SQJ500AEP Dual complementary MOSFET from Vishay
I just came across this while looking for a low threshold/ logic level complementary pair. Does anyone have any experience with these? What did you think?
40V, 30A, 48W. They look good on paper, but I have questions. Like how much power can an SO8 package be reasonably expected to handle under real life conditions? What kind of heatsink does one use? The datasheet says 85 deg C /W when mounted on 1" sq. FR4 PCB. I wouldn't be comfortable dissipating more than 1 W from the pair. 😕
Any recommendations for a low threshold/ logic level complementary pair? High current, high power; not necessarily high voltage - even 5-12V will do.

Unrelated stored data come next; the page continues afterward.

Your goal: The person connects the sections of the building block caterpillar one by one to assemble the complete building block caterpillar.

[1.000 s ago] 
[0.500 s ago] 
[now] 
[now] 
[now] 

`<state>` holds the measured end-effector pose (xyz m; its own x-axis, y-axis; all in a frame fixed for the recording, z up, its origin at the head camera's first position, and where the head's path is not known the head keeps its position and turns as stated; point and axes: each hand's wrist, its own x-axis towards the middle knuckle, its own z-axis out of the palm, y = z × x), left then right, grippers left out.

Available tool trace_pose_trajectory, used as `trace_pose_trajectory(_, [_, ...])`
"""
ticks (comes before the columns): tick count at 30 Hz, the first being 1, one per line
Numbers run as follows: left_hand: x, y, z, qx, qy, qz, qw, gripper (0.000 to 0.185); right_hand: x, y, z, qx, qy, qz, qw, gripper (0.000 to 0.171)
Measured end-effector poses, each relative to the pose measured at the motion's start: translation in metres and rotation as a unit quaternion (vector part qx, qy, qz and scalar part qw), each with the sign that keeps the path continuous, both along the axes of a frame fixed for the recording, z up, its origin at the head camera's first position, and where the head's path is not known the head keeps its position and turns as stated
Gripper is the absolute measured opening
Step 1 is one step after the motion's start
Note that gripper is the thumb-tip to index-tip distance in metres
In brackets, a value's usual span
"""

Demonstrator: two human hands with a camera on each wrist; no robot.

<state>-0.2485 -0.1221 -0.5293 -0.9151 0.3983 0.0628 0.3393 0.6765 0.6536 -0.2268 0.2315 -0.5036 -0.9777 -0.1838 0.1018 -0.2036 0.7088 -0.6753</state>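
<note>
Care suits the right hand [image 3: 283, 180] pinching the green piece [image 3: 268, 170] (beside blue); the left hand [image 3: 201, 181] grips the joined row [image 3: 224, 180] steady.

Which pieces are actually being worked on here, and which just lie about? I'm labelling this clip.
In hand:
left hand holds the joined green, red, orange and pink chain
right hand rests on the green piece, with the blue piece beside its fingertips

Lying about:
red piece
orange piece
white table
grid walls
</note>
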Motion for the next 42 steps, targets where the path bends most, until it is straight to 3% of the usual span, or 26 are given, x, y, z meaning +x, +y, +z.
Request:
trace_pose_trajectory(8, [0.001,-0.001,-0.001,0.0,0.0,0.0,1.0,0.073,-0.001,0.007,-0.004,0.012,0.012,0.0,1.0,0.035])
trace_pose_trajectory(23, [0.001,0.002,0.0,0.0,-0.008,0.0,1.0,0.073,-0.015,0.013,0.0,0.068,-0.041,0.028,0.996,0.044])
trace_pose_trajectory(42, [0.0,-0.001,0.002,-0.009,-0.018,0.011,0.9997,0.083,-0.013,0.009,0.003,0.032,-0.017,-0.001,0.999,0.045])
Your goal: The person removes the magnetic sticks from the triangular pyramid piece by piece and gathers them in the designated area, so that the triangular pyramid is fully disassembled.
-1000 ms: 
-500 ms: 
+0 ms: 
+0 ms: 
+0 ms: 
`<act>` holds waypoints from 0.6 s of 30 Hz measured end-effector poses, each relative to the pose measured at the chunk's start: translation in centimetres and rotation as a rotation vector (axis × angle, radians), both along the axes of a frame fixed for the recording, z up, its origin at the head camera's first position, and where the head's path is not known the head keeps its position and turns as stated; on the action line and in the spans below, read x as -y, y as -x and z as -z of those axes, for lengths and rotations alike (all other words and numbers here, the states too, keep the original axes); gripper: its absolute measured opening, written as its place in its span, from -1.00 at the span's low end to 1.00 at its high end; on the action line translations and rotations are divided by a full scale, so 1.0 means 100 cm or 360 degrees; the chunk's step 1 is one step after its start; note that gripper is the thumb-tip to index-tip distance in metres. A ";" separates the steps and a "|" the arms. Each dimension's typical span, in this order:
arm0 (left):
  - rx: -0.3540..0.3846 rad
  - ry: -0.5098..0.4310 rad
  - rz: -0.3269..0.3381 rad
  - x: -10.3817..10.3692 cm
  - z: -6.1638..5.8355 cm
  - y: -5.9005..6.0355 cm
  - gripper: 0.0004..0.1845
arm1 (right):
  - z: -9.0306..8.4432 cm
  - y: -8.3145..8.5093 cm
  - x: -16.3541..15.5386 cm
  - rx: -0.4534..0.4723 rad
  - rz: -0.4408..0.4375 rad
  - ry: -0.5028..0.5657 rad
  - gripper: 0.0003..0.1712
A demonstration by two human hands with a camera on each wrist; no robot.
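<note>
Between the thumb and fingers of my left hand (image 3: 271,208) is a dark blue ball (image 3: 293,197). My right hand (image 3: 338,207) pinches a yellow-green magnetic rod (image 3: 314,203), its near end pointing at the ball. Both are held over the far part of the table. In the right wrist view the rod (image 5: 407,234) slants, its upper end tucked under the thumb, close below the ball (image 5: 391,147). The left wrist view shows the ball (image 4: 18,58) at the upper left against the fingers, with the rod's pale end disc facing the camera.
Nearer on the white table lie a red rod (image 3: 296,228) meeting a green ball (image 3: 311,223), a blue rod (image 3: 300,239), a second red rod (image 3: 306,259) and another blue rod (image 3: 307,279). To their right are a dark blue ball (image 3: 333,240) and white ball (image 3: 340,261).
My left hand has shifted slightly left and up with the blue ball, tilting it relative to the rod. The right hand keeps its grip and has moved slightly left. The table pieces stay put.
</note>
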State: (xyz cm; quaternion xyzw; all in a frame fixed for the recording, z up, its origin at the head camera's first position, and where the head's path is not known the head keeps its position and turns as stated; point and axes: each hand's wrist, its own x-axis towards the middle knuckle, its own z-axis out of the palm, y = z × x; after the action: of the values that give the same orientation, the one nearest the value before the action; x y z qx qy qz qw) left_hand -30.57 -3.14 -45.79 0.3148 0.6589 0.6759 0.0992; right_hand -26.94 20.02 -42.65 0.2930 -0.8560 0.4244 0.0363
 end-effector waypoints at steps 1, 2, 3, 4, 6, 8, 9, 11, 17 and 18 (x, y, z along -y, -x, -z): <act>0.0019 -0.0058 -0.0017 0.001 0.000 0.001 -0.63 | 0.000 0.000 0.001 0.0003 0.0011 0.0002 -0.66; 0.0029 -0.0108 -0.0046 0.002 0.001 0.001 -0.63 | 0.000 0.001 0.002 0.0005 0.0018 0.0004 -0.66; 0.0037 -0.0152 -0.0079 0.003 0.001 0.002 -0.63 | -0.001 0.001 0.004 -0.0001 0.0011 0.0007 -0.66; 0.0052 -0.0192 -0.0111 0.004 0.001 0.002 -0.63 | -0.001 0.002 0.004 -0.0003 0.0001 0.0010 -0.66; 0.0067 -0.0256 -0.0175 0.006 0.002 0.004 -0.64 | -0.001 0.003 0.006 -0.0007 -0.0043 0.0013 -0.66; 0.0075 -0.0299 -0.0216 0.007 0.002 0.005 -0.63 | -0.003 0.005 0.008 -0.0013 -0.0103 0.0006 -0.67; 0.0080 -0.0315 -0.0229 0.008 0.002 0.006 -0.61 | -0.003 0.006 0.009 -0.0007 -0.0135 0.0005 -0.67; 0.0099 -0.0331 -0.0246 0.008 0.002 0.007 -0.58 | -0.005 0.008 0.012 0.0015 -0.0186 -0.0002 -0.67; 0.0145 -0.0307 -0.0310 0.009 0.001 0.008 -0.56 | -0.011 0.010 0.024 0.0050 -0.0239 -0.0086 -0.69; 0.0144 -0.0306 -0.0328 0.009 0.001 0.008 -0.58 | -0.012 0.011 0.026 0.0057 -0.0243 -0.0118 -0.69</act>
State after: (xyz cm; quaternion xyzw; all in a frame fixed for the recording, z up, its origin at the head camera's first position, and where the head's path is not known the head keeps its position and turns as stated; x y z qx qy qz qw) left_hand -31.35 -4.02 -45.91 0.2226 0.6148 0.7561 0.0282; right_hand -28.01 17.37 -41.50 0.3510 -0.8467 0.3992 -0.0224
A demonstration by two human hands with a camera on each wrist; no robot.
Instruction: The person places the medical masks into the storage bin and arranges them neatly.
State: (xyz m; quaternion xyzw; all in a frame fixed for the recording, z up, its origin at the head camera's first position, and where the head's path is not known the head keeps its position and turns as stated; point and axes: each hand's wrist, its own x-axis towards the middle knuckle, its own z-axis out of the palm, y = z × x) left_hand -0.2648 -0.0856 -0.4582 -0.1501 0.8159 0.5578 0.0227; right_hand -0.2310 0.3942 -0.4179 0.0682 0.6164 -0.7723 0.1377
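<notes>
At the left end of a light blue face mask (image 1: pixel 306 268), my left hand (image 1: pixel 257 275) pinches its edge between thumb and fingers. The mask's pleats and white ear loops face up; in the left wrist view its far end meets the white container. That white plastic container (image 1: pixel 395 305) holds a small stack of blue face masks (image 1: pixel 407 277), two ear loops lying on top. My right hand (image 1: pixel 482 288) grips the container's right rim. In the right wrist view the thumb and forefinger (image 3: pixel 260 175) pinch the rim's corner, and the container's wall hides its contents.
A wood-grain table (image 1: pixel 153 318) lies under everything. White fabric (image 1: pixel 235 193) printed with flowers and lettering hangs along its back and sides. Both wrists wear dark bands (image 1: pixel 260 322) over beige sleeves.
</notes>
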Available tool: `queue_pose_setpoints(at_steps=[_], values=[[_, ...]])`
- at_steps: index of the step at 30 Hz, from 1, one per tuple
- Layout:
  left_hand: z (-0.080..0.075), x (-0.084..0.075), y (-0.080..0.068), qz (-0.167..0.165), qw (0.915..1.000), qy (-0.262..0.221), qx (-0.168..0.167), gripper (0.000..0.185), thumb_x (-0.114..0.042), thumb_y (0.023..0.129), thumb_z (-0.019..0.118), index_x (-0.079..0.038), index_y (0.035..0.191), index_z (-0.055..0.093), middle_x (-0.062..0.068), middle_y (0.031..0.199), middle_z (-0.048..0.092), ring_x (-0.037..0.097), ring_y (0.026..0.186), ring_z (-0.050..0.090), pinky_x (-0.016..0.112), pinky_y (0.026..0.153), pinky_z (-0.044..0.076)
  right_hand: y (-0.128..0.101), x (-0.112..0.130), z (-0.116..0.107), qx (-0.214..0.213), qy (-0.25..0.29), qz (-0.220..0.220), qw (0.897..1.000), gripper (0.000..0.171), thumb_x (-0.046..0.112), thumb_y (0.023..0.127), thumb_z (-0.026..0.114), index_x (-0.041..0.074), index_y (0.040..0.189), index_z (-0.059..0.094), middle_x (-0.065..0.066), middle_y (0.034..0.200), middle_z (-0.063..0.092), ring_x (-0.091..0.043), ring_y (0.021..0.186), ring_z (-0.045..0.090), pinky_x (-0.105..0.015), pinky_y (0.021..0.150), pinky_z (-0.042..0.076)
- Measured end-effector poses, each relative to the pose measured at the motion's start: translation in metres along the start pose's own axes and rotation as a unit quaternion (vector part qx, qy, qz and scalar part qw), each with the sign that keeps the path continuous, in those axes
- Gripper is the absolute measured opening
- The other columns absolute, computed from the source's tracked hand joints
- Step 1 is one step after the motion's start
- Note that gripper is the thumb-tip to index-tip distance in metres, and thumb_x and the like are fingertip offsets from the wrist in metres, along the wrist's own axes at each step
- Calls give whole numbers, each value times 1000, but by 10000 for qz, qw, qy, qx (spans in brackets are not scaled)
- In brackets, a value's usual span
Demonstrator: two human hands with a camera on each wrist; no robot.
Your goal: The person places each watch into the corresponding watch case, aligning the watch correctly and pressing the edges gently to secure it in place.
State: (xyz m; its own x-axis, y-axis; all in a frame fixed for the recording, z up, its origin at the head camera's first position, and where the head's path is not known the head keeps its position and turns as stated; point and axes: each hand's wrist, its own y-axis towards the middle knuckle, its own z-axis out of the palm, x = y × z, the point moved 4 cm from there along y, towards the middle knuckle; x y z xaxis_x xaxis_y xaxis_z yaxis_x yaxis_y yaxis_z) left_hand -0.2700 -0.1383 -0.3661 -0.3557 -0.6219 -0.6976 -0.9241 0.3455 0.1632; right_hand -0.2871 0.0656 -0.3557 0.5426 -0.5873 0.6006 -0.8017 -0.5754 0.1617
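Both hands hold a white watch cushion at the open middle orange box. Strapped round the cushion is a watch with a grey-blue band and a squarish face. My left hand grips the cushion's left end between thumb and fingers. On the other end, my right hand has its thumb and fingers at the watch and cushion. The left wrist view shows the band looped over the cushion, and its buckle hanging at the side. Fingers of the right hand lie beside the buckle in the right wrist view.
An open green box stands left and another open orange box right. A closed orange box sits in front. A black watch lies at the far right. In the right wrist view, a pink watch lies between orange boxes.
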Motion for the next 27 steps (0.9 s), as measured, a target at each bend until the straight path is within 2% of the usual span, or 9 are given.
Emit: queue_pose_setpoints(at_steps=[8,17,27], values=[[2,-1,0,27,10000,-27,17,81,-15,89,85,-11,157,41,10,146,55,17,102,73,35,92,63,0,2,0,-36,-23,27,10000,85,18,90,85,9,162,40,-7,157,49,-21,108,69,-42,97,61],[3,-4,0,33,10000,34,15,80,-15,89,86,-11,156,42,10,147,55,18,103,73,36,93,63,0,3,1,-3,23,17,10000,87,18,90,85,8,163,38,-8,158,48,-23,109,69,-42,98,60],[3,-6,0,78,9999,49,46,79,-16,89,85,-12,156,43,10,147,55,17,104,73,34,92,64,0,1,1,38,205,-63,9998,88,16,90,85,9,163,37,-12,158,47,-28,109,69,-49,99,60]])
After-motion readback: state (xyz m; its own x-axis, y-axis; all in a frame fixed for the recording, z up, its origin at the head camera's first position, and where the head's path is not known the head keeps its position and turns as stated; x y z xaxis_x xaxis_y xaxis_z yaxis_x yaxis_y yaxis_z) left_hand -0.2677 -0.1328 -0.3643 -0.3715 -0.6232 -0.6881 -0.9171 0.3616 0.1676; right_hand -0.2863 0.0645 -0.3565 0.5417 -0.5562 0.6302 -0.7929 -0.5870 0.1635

I just came across this while looking for a low threshold/ logic level complementary pair. Does anyone have any experience with these? What did you think?
40V, 30A, 48W. They look good on paper, but I have questions. Like how much power can an SO8 package be reasonably expected to handle under real life conditions? What kind of heatsink does one use? The datasheet says 85 deg C /W when mounted on 1" sq. FR4 PCB. I wouldn't be comfortable dissipating more than 1 W from the pair. 😕
Any recommendations for a low threshold/ logic level complementary pair? High current, high power; not necessarily high voltage - even 5-12V will do.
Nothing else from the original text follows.